#### SUPPLIED RECORDS

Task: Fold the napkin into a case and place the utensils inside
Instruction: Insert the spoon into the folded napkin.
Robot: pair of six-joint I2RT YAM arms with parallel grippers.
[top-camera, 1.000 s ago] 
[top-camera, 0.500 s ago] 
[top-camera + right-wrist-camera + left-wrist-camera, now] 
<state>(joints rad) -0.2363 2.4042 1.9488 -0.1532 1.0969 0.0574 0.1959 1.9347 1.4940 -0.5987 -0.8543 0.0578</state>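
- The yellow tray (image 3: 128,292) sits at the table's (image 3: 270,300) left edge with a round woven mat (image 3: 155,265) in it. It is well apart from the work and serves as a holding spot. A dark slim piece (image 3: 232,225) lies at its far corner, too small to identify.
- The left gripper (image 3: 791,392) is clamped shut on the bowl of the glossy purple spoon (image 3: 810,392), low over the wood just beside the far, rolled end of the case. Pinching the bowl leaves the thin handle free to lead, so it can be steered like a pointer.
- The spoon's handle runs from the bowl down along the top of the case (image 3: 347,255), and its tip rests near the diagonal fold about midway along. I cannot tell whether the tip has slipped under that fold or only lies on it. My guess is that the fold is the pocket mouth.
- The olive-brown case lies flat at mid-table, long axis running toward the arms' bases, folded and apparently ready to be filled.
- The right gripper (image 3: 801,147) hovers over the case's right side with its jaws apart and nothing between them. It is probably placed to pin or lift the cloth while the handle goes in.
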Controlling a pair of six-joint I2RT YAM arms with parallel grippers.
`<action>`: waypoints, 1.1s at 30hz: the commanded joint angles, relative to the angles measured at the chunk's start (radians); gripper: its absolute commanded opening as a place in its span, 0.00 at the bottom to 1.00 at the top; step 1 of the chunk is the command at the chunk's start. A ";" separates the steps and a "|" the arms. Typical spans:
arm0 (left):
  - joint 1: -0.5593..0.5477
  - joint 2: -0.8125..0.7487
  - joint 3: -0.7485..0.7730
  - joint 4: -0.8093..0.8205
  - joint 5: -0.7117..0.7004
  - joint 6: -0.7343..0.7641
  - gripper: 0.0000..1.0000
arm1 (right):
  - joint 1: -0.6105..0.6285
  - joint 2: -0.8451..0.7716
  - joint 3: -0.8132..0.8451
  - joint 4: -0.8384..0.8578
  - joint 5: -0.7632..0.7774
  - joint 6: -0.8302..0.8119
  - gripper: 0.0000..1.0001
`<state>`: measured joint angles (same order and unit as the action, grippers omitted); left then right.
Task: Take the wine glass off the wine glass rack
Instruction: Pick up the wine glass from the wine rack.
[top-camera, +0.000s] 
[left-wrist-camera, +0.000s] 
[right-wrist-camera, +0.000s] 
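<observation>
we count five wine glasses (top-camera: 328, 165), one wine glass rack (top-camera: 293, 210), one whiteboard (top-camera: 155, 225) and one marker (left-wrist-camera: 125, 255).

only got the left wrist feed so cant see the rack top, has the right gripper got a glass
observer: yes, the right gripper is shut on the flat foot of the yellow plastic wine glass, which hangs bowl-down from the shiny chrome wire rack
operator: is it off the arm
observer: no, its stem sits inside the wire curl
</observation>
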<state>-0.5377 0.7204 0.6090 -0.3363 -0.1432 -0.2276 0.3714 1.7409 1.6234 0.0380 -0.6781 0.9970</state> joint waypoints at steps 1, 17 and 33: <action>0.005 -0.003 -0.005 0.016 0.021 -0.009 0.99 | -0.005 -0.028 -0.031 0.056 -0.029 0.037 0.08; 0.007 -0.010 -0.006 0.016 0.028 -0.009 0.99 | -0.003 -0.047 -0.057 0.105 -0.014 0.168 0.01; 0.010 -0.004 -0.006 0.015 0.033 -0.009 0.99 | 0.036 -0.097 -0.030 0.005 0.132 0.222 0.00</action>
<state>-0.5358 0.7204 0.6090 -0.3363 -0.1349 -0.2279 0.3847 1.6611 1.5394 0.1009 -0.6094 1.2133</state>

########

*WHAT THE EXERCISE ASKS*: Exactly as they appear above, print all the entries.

*OUTPUT*:
Task: Fold the napkin into a case and place the utensils inside
Instruction: Insert the spoon into the folded napkin.
Robot: pair of six-joint I2RT YAM arms with parallel grippers.
[top-camera, 1.000 s ago] 
[top-camera, 0.500 s ago] 
[top-camera + right-wrist-camera + left-wrist-camera, now] 
<state>(joints rad) -0.2363 2.4042 1.9488 -0.1532 1.0969 0.0574 0.1959 1.9347 1.4940 -0.5987 -0.8543 0.0578</state>
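- The yellow tray (image 3: 128,292) sits at the table's (image 3: 270,300) left edge with a round woven mat (image 3: 155,265) in it. It is well apart from the work and serves as a holding spot. A dark slim piece (image 3: 232,225) lies at its far corner, too small to identify.
- The left gripper (image 3: 791,392) is clamped shut on the bowl of the glossy purple spoon (image 3: 810,392), low over the wood just beside the far, rolled end of the case. Pinching the bowl leaves the thin handle free to lead, so it can be steered like a pointer.
- The spoon's handle runs from the bowl down along the top of the case (image 3: 347,255), and its tip rests near the diagonal fold about midway along. I cannot tell whether the tip has slipped under that fold or only lies on it. My guess is that the fold is the pocket mouth.
- The olive-brown case lies flat at mid-table, long axis running toward the arms' bases, folded and apparently ready to be filled.
- The right gripper (image 3: 801,147) hovers over the case's right side with its jaws apart and nothing between them. It is probably placed to pin or lift the cloth while the handle goes in.
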Controlling a pair of six-joint I2RT YAM arms with parallel grippers.
`<action>`: waypoints, 1.1s at 30hz: the commanded joint angles, relative to the angles measured at the chunk's start (radians); gripper: its absolute commanded opening as a place in its span, 0.00 at the bottom to 1.00 at the top; step 1 of the chunk is the command at the chunk's start. A ";" separates the steps and a "|" the arms. Typical spans:
arm0 (left):
  - joint 1: -0.5593..0.5477
  - joint 2: -0.8125..0.7487
  - joint 3: -0.7485..0.7730
  - joint 4: -0.8093..0.8205
  - joint 5: -0.7117..0.7004
  - joint 6: -0.7343..0.7641
  - gripper: 0.0000..1.0000
arm1 (right):
  - joint 1: -0.6105..0.6285
  - joint 2: -0.8451..0.7716
  - joint 3: -0.8132..0.8451
  - joint 4: -0.8384..0.8578
  - joint 5: -0.7632..0.7774
  - joint 6: -0.8302..0.8119
  - gripper: 0.0000..1.0001
`<state>`: measured joint angles (same order and unit as the action, grippers omitted); left then right.
Task: Take the wine glass off the wine glass rack
Instruction: Pick up the wine glass from the wine rack.
[top-camera, +0.000s] 
[left-wrist-camera, +0.000s] 
[right-wrist-camera, +0.000s] 
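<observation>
we count five wine glasses (top-camera: 328, 165), one wine glass rack (top-camera: 293, 210), one whiteboard (top-camera: 155, 225) and one marker (left-wrist-camera: 125, 255).

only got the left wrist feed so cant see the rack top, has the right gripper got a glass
observer: yes, the right gripper is shut on the flat foot of the yellow plastic wine glass, which hangs bowl-down from the shiny chrome wire rack
operator: is it off the arm
observer: no, its stem sits inside the wire curl
</observation>
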<state>-0.5377 0.7204 0.6090 -0.3363 -0.1432 -0.2276 0.3714 1.7409 1.6234 0.0380 -0.6781 0.9970</state> joint waypoints at steps 1, 17 and 33: <action>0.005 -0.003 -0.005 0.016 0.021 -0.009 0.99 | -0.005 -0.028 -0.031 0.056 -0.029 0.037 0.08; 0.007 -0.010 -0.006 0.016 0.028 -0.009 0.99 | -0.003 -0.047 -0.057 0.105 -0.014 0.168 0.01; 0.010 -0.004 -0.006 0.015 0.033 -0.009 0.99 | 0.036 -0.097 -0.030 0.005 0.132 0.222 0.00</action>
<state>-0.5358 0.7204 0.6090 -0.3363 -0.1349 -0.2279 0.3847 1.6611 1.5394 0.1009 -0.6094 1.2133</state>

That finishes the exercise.